The Gateway API isn’t just an “Ingress v2”, it’s an entirely revamped approach for exposing services from within Kubernetes and eliminates the need of encoding routing capabilities into vendor-specific, unstructured annotations. In this post, we will explore how to expose WebAssembly applications built using the CNCF Spin framework and served by SpinKube using the Gateway API.

What is SpinKube

SpinKube, a CNCF sandbox project, is an open-source stack for running serverless WebAssembly applications (Spin apps) on top of Kubernetes. Although SpinKube leverages Kubernetes primitives like Deployments, Services and Pods, there are no containers involved for running your serverless Spin apps at all. Instead, it leverages a containerd-shim implementation and spawns processes on the underlying Kubernetes worker nodes for running Spin apps.

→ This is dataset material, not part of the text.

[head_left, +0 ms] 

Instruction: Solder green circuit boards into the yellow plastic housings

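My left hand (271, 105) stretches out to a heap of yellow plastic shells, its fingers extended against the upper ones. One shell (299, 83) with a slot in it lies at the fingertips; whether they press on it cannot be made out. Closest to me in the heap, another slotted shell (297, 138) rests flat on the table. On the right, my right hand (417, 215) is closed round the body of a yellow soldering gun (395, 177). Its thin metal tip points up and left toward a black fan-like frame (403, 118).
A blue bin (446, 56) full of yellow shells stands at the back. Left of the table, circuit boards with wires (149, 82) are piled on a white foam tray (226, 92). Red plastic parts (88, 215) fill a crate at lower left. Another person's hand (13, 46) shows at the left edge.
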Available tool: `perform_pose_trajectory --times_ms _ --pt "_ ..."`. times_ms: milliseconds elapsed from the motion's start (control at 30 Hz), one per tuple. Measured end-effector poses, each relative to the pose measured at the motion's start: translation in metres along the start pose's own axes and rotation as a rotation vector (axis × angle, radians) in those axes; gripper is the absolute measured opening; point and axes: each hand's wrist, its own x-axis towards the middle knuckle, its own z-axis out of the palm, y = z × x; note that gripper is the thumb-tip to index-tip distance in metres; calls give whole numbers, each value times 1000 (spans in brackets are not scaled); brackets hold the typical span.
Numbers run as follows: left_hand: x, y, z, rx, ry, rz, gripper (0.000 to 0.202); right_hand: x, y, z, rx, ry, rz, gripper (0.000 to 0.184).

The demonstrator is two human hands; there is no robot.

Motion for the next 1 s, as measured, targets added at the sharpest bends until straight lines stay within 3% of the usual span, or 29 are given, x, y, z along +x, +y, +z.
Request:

You can learn more about SpinKube and find detailed instructions on how to deploy SpinKube to your Kubernetes cluster at https://spinkube.dev.

What is Gateway API

The Gateway API is the modern, role-oriented successor to the legacy Ingress resource, designed to provide a more expressive and extensible networking interface for Kubernetes. Unlike Ingress, which often relies on a messy sprawl of vendor-specific annotations to handle complex logic, the Gateway API breaks traffic management into atomic resources —GatewayClass, Gateway, and routes (like HTTPRoute or GRPCRoute).

This separation allows infrastructure admins to manage the entry points while giving developers control over how their specific services are exposed, enabling native support for advanced traffic patterns like canary rollouts, header-based routing, and traffic mirroring without the need for bespoke configurations.

To dive deeper into the technical specifications and resource hierarchy, head over to the official Gateway API documentation.

Provisioning a Kubernetes cluster, installing SpinKube and implementing Spin apps are considered beyond the scope of this article. However, you can head over to https://github.com/akamai-developers/exposing-spin-apps-with-gatway-api – a repository containing all source code, along with the necessary instructions for setting up a LKE cluster with SpinKube.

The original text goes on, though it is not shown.